WHAT TO PRODUCE. Check each line of the data below for the word "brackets", then extract the ones that have it.

INPUT DATA.
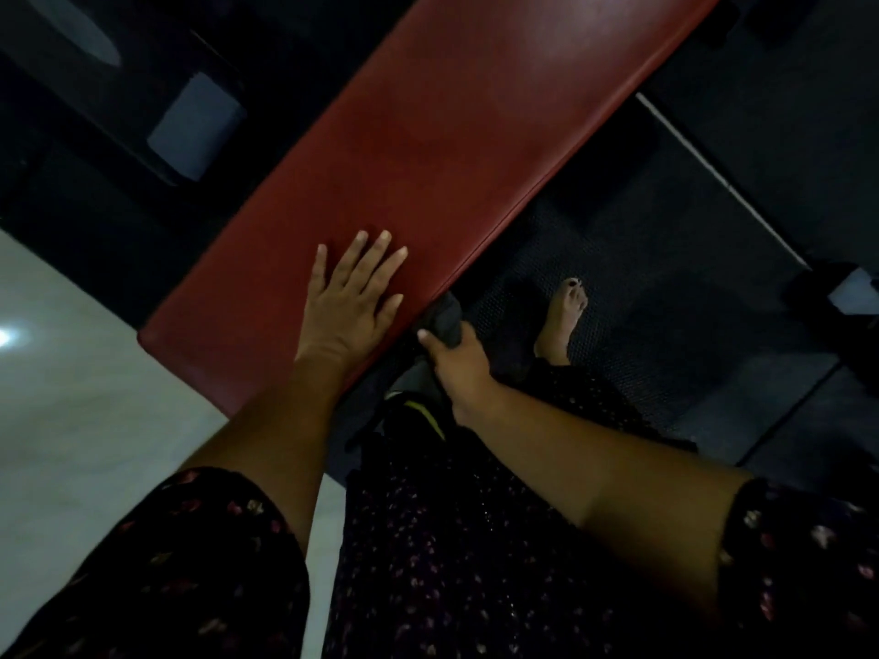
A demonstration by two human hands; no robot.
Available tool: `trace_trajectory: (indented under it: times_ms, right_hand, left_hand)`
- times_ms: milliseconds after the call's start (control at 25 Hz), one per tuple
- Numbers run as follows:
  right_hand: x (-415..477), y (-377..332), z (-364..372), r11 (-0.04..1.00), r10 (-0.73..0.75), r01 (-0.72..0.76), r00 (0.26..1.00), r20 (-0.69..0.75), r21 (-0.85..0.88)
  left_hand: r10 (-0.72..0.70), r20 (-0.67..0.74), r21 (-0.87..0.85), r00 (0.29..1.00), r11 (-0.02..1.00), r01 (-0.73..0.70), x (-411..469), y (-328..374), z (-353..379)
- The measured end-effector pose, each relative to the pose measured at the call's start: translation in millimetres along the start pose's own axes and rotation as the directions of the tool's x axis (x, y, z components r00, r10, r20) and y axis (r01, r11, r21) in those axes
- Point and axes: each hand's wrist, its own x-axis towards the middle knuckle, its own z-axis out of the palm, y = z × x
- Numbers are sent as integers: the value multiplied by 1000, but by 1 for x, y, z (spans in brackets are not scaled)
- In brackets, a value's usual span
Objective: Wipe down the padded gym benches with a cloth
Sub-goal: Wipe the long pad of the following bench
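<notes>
Bench edge (505, 229): cloth (447, 319) in right fingers (434, 345)

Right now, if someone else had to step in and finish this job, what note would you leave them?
Left hand: flat on top of the red bench near its end, fingers straight, holding nothing.
Right hand: grips the cloth, pressed against the bench's long side edge just below the top.
Done: cannot tell. The dim picture shows no clear wiped area on the pad.
Left: probably the whole top of this bench beyond the left hand, then the rest of the side edge. No other bench is in view.
</notes>
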Motion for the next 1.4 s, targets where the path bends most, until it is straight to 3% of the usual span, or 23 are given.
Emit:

RESPONSE TO THIS TASK.
- Numbers are sent as integers: the value multiplied by 1000, but by 1 for x, y, z (spans in brackets are not scaled)
- In brackets, a value's usual span

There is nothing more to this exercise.